# What you have to do
After checking the listing below, say how many of its lines contain the string "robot". Only the number is needed.

[Start of section]

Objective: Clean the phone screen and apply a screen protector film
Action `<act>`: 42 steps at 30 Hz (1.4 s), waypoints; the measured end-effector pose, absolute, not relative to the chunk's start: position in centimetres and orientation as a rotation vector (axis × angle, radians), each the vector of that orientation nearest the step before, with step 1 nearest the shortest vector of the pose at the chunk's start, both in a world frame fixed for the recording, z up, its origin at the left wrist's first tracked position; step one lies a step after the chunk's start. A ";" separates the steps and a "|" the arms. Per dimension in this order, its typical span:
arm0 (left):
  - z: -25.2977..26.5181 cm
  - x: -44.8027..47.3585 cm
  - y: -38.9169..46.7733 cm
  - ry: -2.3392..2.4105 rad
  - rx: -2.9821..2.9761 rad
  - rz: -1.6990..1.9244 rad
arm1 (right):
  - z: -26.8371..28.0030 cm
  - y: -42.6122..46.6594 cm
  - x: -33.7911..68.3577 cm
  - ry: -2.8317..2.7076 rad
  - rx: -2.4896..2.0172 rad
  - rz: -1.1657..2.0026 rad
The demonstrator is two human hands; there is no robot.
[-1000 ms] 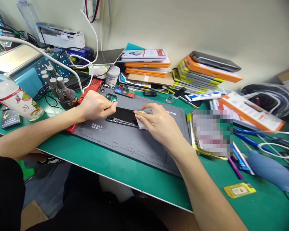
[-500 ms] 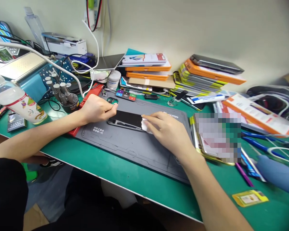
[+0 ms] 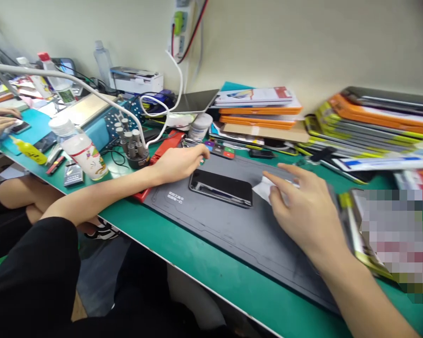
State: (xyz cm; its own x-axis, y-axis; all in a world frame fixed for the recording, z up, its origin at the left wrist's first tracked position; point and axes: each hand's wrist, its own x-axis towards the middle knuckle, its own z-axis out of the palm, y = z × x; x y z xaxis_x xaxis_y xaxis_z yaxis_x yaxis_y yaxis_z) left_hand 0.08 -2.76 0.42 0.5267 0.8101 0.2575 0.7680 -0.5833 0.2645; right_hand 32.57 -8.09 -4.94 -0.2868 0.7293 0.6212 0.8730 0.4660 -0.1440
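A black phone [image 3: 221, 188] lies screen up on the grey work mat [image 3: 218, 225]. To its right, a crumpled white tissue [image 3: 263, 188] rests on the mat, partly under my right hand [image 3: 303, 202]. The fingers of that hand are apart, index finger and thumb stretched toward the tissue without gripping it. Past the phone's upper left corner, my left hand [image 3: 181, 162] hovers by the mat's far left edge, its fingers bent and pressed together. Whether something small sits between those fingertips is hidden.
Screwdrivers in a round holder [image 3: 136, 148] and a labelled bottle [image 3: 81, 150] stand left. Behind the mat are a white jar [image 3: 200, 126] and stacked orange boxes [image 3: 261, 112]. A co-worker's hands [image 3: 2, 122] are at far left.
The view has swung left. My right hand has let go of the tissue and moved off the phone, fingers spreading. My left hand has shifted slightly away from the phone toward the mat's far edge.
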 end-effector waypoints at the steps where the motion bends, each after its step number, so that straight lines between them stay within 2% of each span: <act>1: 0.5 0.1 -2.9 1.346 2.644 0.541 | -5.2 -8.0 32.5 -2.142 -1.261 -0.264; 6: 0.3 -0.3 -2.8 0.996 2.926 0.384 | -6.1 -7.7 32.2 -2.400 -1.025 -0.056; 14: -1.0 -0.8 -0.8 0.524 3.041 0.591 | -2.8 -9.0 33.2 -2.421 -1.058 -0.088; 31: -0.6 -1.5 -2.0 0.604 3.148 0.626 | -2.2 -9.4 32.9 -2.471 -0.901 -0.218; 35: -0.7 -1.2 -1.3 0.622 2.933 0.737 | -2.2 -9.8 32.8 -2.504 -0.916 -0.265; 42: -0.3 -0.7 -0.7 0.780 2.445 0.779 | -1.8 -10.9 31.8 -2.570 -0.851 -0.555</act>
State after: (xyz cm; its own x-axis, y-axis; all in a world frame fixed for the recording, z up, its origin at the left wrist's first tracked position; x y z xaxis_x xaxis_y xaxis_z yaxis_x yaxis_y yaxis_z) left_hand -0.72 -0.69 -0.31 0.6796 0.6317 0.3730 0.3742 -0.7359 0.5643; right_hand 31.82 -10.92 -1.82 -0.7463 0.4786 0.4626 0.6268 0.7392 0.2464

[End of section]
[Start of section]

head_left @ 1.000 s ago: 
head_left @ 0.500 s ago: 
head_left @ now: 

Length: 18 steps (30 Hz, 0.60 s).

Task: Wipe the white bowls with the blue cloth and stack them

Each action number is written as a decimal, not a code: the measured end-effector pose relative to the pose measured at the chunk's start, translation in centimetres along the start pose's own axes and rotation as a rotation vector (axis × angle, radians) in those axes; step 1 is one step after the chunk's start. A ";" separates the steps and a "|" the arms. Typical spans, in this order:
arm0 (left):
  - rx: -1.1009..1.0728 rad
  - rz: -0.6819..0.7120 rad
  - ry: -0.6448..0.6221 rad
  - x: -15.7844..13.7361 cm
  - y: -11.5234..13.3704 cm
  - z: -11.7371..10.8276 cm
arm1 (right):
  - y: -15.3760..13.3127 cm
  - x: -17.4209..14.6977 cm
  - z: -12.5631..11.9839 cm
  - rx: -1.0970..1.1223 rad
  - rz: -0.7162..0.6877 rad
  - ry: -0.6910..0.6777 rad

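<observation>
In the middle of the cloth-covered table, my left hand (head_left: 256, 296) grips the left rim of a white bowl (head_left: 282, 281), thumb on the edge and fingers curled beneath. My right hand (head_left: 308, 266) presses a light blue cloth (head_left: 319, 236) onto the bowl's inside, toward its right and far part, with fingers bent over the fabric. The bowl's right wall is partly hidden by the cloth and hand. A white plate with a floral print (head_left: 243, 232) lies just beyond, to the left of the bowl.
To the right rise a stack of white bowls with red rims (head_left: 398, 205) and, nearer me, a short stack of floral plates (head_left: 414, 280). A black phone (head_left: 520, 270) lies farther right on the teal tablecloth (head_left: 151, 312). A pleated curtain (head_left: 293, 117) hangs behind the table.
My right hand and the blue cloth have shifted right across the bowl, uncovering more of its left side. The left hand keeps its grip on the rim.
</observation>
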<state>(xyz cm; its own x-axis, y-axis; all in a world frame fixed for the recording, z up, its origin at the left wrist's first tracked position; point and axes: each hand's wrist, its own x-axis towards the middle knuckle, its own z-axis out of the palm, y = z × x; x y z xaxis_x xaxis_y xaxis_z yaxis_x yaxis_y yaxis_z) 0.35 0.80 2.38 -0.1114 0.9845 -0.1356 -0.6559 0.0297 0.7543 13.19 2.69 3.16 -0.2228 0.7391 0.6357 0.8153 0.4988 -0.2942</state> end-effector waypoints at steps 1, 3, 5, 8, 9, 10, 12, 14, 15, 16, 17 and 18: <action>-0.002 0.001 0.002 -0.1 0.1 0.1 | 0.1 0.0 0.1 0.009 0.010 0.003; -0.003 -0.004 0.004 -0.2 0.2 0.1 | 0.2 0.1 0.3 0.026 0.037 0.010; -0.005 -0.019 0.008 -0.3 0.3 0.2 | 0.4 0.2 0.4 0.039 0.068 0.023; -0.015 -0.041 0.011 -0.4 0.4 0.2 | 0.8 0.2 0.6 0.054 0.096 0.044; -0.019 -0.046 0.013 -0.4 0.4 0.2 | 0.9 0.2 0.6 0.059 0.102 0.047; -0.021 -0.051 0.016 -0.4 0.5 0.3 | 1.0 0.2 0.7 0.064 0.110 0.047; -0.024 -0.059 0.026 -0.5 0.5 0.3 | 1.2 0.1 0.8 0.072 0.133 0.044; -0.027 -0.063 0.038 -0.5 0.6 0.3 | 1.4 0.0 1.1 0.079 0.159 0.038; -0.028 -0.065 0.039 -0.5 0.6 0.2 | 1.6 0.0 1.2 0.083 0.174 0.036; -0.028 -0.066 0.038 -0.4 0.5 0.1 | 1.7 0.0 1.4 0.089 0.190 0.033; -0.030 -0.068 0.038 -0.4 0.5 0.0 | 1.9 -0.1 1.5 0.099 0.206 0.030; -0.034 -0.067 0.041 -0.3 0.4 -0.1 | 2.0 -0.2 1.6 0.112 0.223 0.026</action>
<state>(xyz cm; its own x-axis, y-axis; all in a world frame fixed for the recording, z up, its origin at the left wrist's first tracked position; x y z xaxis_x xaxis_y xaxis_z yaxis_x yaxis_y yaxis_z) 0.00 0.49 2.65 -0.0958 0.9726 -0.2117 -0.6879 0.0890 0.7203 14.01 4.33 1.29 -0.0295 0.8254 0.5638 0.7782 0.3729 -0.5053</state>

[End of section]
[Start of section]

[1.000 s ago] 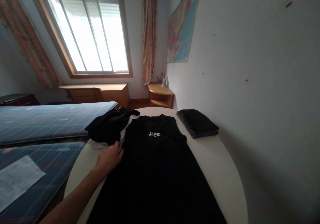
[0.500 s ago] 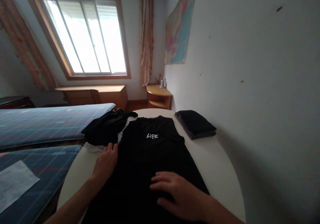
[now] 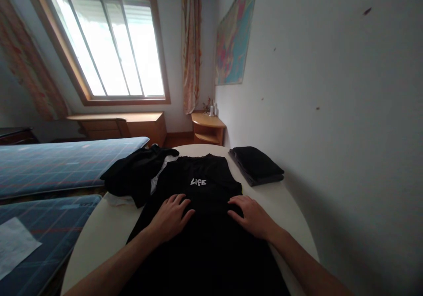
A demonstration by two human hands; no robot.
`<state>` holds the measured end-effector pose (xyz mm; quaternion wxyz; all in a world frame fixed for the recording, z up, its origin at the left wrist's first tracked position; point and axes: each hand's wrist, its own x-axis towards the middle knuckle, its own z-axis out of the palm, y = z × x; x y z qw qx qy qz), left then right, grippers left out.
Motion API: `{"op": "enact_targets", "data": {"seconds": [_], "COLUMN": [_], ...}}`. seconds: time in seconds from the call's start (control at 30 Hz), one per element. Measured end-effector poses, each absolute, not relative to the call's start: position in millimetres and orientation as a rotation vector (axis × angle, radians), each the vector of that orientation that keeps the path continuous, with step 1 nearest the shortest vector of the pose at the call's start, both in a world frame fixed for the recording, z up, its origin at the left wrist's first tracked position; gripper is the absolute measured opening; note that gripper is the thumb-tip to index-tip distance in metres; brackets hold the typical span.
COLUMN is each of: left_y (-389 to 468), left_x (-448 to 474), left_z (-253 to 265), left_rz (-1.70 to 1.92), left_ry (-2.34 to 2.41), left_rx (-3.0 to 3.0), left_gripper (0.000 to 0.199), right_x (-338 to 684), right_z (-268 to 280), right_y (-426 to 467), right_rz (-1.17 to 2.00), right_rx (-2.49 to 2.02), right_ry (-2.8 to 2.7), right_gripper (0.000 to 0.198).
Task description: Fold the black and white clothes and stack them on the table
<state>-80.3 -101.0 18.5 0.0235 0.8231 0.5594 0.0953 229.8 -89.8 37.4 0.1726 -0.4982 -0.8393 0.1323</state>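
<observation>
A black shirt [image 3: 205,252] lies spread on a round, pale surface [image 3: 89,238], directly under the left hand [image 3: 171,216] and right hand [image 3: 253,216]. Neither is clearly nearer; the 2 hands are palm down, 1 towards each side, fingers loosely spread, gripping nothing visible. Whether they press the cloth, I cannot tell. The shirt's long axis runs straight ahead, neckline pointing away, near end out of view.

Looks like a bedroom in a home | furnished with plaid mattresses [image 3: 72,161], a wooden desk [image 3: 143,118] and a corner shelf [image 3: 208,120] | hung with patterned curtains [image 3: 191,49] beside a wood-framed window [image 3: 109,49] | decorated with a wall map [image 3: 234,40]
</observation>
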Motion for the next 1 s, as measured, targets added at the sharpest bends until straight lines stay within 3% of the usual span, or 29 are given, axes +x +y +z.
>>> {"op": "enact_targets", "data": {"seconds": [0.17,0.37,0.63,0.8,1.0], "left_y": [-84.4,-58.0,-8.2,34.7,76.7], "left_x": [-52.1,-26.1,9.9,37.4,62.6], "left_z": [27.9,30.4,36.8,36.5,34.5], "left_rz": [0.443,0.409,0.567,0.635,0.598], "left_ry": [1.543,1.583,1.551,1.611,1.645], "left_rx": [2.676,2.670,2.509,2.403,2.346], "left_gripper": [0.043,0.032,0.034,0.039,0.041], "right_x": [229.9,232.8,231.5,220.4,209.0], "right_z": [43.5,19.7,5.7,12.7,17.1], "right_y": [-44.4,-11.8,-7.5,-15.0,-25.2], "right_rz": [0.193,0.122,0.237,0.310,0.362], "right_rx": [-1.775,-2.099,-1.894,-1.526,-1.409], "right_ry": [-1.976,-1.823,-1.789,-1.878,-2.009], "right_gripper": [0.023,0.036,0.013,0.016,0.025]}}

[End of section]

# Solution to this problem
2